• _DATA EXTRACTS_
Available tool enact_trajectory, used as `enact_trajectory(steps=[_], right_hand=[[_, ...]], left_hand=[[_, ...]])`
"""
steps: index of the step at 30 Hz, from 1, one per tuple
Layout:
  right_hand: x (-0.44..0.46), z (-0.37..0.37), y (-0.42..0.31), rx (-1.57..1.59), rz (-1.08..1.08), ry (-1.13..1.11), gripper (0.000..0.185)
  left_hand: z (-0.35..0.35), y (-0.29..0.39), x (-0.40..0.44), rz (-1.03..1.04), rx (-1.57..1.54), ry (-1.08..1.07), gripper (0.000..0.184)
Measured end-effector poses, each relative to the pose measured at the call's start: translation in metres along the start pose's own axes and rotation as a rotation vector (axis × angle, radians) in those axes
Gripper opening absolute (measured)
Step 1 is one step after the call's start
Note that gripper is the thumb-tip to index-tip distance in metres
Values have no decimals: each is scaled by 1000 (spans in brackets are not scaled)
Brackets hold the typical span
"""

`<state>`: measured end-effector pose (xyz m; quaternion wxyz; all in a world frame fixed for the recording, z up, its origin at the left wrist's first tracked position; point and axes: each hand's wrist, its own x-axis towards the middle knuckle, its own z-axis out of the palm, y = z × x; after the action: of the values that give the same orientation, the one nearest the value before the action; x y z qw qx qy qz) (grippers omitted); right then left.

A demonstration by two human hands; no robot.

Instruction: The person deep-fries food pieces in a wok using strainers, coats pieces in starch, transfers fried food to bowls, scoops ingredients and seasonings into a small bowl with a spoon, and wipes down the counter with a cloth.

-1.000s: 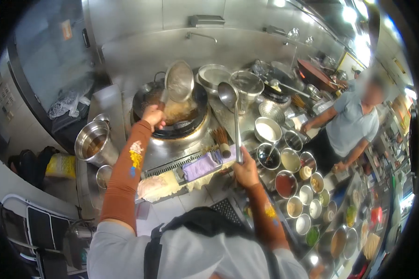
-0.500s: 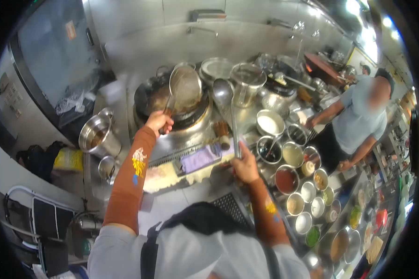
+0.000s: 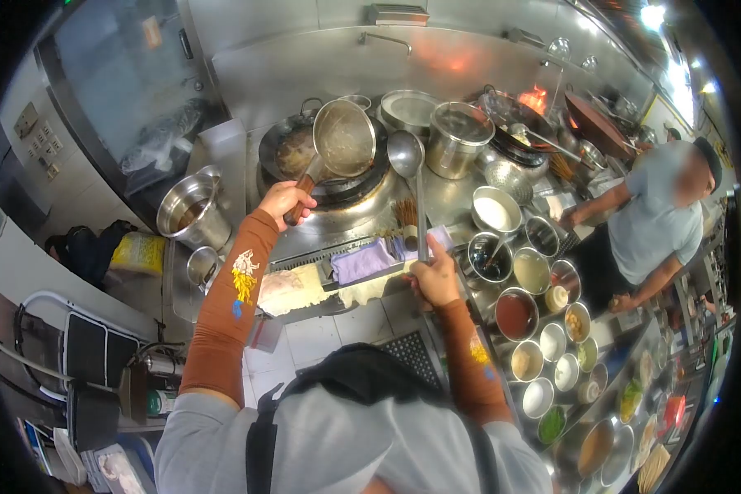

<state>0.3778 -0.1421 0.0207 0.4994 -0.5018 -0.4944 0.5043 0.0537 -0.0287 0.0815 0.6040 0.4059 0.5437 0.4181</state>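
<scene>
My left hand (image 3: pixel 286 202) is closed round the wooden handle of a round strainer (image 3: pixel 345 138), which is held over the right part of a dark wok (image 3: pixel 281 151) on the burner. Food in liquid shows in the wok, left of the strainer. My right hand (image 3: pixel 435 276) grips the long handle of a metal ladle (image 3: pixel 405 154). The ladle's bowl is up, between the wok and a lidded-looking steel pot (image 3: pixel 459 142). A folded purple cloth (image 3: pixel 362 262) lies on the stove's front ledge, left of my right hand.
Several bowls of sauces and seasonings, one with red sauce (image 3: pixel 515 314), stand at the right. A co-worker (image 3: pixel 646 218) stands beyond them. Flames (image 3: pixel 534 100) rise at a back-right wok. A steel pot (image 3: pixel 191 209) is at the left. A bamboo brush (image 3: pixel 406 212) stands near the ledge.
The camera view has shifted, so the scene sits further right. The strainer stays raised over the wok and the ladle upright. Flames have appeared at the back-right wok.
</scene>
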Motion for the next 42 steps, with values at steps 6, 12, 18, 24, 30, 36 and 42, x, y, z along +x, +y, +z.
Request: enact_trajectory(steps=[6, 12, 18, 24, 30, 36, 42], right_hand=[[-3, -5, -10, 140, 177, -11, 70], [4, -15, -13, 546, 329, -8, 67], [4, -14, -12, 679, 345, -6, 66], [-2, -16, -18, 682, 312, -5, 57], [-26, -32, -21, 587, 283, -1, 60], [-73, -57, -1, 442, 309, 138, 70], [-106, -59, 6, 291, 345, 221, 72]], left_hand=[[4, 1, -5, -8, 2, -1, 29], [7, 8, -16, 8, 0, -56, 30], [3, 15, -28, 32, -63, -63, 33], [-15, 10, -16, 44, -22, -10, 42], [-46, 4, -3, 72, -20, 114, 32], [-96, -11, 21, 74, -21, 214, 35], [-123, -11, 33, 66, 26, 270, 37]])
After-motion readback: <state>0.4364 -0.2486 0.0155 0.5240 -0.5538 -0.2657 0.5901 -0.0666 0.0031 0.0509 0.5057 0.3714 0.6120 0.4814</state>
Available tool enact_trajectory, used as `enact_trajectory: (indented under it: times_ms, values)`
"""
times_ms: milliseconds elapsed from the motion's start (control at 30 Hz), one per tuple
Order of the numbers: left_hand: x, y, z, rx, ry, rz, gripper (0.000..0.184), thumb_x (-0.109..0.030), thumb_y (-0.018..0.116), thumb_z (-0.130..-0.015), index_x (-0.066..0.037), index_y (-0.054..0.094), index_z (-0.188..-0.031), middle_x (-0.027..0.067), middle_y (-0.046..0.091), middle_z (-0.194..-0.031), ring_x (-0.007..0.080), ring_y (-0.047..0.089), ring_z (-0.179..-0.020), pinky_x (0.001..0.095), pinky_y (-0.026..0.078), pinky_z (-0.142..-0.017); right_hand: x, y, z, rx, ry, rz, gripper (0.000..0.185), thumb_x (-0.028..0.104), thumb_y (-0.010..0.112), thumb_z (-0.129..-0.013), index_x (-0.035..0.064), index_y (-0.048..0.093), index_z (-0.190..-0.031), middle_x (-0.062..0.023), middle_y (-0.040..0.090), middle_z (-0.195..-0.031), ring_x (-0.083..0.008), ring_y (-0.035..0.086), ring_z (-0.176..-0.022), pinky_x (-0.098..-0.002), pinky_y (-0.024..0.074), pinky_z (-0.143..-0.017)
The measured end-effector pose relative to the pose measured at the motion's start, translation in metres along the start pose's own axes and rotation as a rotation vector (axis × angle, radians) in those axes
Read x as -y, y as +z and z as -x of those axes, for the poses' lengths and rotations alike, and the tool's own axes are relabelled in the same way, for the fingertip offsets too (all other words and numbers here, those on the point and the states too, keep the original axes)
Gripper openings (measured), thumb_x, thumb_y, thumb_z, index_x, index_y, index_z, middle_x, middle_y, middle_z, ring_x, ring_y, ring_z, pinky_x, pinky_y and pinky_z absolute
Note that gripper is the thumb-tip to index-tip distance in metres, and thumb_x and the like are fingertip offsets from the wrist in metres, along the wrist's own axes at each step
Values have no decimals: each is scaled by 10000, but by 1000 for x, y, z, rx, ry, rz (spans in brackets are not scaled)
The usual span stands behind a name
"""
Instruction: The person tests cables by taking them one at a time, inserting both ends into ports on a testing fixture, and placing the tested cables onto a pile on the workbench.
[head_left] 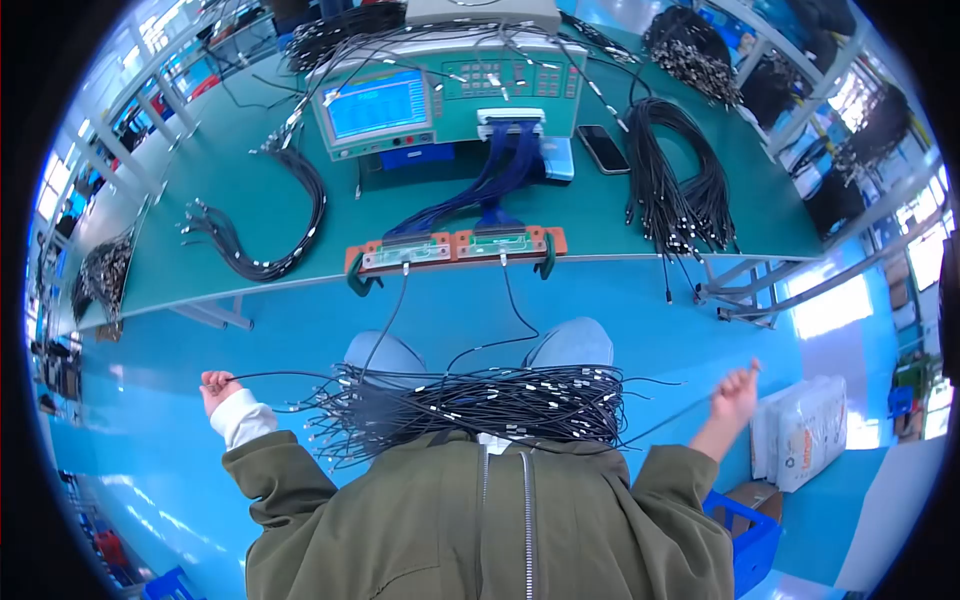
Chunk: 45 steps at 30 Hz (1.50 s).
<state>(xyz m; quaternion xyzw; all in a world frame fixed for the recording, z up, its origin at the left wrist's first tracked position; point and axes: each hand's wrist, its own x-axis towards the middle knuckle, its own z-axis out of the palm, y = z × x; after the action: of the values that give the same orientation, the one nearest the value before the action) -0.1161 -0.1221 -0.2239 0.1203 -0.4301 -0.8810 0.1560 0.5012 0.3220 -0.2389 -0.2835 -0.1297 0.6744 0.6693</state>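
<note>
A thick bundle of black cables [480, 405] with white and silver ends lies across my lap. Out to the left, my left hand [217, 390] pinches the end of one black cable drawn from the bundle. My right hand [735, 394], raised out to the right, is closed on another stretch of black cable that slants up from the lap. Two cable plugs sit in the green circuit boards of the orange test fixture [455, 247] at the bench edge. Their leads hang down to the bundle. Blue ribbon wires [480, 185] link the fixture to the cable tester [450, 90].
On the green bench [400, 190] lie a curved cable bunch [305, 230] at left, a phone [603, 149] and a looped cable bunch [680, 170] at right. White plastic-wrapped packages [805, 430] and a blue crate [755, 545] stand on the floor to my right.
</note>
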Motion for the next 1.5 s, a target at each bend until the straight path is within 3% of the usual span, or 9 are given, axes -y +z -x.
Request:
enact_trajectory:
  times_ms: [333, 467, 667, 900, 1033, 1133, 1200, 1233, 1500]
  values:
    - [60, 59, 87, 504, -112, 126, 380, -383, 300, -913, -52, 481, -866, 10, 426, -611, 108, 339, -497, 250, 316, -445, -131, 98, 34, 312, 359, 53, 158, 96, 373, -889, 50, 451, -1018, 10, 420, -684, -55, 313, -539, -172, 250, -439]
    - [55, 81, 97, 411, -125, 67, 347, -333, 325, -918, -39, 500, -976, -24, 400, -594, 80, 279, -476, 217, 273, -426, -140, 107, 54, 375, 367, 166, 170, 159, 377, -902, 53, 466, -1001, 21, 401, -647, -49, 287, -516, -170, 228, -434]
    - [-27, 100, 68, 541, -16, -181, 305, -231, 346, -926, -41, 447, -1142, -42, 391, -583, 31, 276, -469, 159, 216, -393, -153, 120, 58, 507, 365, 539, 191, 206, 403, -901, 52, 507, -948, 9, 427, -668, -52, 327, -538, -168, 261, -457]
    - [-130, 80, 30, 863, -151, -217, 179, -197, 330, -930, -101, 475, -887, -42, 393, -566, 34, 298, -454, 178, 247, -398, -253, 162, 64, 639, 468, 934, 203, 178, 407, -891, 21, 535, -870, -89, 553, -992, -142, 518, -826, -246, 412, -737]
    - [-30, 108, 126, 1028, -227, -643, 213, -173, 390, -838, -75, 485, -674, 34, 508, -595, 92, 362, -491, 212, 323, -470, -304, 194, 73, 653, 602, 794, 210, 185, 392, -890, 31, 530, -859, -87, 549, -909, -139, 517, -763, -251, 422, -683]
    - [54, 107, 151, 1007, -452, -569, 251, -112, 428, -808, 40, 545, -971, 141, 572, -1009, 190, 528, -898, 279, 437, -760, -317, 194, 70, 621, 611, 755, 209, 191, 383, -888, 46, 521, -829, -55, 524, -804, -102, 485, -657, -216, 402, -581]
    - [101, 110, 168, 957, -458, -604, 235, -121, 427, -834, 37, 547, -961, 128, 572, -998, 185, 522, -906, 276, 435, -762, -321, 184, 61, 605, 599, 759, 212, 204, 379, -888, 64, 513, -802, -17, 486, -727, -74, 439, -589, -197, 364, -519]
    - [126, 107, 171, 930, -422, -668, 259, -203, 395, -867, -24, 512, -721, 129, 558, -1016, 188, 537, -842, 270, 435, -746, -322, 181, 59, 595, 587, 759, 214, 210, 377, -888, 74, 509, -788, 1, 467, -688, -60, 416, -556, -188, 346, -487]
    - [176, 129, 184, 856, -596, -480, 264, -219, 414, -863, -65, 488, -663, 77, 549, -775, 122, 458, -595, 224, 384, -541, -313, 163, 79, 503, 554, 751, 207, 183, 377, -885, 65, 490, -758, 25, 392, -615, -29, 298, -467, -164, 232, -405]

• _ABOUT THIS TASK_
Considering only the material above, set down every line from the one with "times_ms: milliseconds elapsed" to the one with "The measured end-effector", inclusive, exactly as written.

• _RESULT OF THIS TASK_
times_ms: milliseconds elapsed from the motion's start (control at 30 Hz), one per tuple
Order of the numbers: left_hand: x, y, z, rx, ry, rz, gripper (0.000..0.184), thumb_x (-0.109..0.030), thumb_y (-0.018..0.116), thumb_z (-0.130..-0.015), index_x (-0.066..0.037), index_y (-0.054..0.094), index_z (-0.188..-0.031), middle_x (-0.027..0.067), middle_y (-0.046..0.091), middle_z (-0.194..-0.031), ring_x (-0.007..0.080), ring_y (-0.047..0.089), ring_z (-0.179..-0.020), pinky_x (0.001..0.095), pinky_y (-0.026..0.078), pinky_z (-0.142..-0.017); right_hand: x, y, z, rx, ry, rz, gripper (0.000..0.185), thumb_x (-0.028..0.104), thumb_y (-0.010..0.112), thumb_z (-0.129..-0.013), index_x (-0.035..0.064), index_y (-0.048..0.093), index_z (-0.190..-0.031), middle_x (-0.062..0.023), middle_y (-0.040..0.090), middle_z (-0.195..-0.031), ring_x (-0.083..0.008), ring_y (-0.035..0.086), ring_z (-0.176..-0.022), pinky_x (-0.098..-0.002), pinky_y (-0.024..0.074), pinky_z (-0.143..-0.017)
The measured end-effector pose relative to the pose measured at the motion's start, translation in metres along the start pose's own axes and rotation as a rotation vector (axis × angle, radians) in those axes

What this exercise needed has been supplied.